Plymouth return to League 1 with a couple of scorchers. The home shirt is spoilt a bit with what appears to be a button collar, the away kit is absolutely magnificent. It’s difficult to imagine under what circumstances they would need a third kit, but it ticks some boxes.

Portsmouth

One of the big favourites for the League 1 title next season have opted for a pretty conservative upgrade. What the heck is with that collar though? I quite like the away shirt with its white shadow stripes, it reminds me of our own away kit from the mid-eighties. Was there a three for two offer at Sports Direct? The unnecessary third kit looks like a reboot of our 2013/14 Animalates shirt.

Rochdale

You might call it armageddon chic; there’s a theme in a lot of kits where they’ve taken their standard design and given it a twist. Quite often it’s such a twist it comes off completely. Rochdale are just about the right side of acceptable with the blurred lined and shredded but at the top.

Shrewsbury Town

Aficionados of League 1 kit launches will know that Shrewsbury specialise in producing terrible promotional photography. For evidence try this, this or even this.This year is no different. Still, they get bonus points for adopting Admiral as their kit manufacturer. The away shirt takes inspiration from Oxford’s purple years when we were sponsored by Isinglass.

Swindon Town

Our friends up the A420 have selected yet another Puma kit variation.

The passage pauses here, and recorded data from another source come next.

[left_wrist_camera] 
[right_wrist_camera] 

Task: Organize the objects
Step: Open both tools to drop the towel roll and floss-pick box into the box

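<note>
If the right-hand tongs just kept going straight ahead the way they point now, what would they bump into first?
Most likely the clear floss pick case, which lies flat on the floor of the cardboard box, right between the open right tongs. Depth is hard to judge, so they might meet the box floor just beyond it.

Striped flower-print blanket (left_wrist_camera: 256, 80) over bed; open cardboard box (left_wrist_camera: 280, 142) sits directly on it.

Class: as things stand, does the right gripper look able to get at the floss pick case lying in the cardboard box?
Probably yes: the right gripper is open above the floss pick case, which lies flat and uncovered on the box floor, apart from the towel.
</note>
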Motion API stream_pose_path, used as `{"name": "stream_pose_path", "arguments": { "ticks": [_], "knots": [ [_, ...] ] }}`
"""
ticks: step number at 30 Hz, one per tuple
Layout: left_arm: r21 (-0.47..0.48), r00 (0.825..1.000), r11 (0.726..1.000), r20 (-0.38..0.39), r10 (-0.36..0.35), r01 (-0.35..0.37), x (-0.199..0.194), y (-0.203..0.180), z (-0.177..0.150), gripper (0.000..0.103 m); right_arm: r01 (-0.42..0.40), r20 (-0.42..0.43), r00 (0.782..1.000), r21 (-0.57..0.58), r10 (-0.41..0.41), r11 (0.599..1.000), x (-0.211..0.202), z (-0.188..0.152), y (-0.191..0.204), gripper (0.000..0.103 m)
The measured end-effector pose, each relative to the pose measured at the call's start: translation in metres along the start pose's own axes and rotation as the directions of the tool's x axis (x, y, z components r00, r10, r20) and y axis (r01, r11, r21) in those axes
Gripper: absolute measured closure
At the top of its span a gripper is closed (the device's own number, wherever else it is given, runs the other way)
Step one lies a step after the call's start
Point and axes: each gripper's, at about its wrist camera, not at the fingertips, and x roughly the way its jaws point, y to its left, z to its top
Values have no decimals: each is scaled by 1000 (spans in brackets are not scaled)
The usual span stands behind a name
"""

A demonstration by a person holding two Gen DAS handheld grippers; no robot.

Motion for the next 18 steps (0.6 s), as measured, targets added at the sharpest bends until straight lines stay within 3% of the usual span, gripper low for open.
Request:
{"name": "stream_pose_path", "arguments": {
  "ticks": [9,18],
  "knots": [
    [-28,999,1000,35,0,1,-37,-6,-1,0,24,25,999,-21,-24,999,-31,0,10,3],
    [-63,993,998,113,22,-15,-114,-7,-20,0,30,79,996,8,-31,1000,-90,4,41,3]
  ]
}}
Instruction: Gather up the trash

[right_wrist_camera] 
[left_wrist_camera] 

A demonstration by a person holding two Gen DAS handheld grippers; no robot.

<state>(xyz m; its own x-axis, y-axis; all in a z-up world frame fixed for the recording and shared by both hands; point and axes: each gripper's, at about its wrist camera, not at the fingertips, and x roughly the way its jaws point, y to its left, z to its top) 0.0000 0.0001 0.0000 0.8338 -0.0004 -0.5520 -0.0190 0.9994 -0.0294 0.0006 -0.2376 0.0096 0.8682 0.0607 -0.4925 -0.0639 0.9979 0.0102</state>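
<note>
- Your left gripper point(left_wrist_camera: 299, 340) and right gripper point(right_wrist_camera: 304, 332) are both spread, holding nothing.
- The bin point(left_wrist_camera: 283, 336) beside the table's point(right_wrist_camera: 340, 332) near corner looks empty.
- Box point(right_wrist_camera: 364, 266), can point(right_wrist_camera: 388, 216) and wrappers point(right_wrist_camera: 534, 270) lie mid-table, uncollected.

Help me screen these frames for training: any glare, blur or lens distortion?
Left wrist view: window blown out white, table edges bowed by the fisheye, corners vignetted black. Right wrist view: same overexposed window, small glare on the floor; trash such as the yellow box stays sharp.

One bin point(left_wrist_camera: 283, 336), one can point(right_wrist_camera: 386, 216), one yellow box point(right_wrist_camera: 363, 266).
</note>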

How many templates does one manufacturer need? It’s a nice and simple design, ruined by the addition of a Swindon Town badge. The away shirt could not be less imaginative if it tried.

Sunderland

Let’s not kid ourselves; all teams use standard templates, but Sunderland’s new Nike shirt absolutely screams ‘park football’. The away shirt is Portsmouth’s home shirt in a different colour way, but that’s OK, I quite like it.

Wigan Athletic

I was genuinely sad when I saw this; Wigan’s kit feels like a club that’s fallen apart with the off-the-peg template and the ironed-on ‘sponsor’ (let’s assume the Supporters Club have not paid a penny for this).

AFC Wimbledon

Have Wimbledon given up? They seem so bored with life they can’t be bothered to feature a decent logo of their sponsor and what can you say about the diagonal shadow stripe? They seem to trump it with the away shirt, which is going some. A shirt that screams relegation.